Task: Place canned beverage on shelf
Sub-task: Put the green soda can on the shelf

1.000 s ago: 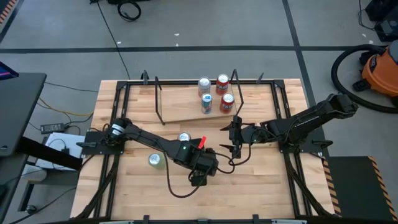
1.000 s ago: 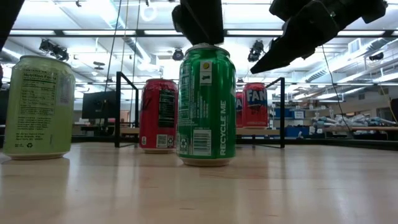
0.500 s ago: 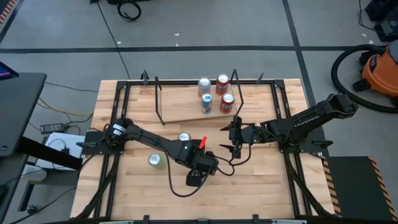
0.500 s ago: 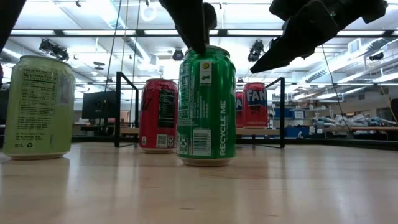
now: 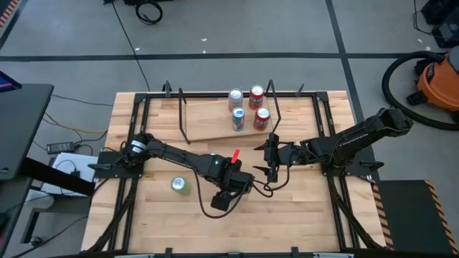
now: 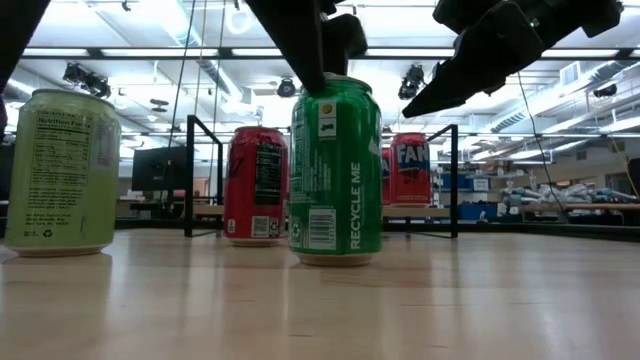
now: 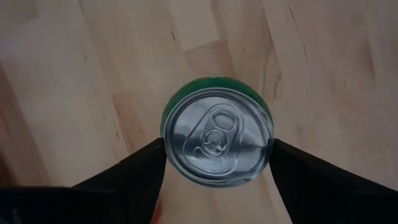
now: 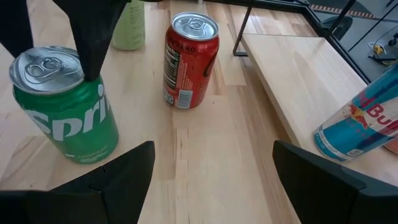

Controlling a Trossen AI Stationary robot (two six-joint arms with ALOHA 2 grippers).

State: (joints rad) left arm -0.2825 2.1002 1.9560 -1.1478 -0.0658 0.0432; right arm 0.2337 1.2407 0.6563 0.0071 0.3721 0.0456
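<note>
While the left gripper (image 7: 214, 163) straddles the upright green can (image 7: 216, 138) mid-table, fingers (image 7: 134, 168) wide at its sides, contact is unclear. From overhead the arm hides that can. A red can (image 8: 190, 60) stands between it and the shelf (image 5: 215, 118), whose left half lies bare. The right gripper (image 8: 211, 171) hangs open nearby, empty. A pale green can (image 5: 178, 185) stands apart.

Two arms over the table, both with fingers spread

The left arm reaches across the table from the left side, its wrist bent downward — the left gripper (image 7: 214, 168) points straight down with both fingers apart. The right arm comes from the right edge, stretched low and nearly level; the right gripper (image 8: 211, 171) faces the table middle, fingers wide apart, gripping nothing.
</note>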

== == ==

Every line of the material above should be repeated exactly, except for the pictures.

Task: Place canned beverage on shelf
Sub-task: Put the green soda can on the shelf

1.000 s ago: 
1.000 s ago: 
0.500 s ago: 
0.500 s ago: 
now: 
now: 
now: 
now: 

Controlling a Trossen AI Stationary robot (two six-joint arms with ALOHA 2 grippers).

State: (joints rad) left arm -0.2825 2.1002 1.9560 -1.1478 -0.0658 0.0432; right arm 0.2337 1.2407 0.6563 0.0071 0.3721 0.0456
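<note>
While the left gripper (image 7: 214, 163) straddles the upright green can (image 7: 216, 138) mid-table, fingers (image 7: 134, 168) wide at its sides, contact is unclear. From overhead the arm hides that can. A red can (image 8: 190, 60) stands between it and the shelf (image 5: 215, 118), whose left half lies bare. The right gripper (image 8: 211, 171) hangs open nearby, empty. A pale green can (image 5: 178, 185) stands apart.

Two arms over the table, both with fingers spread

The left arm reaches across the table from the left side, its wrist bent downward — the left gripper (image 7: 214, 168) points straight down with both fingers apart. The right arm comes from the right edge, stretched low and nearly level; the right gripper (image 8: 211, 171) faces the table middle, fingers wide apart, gripping nothing.
</note>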

The exercise has been fully answered.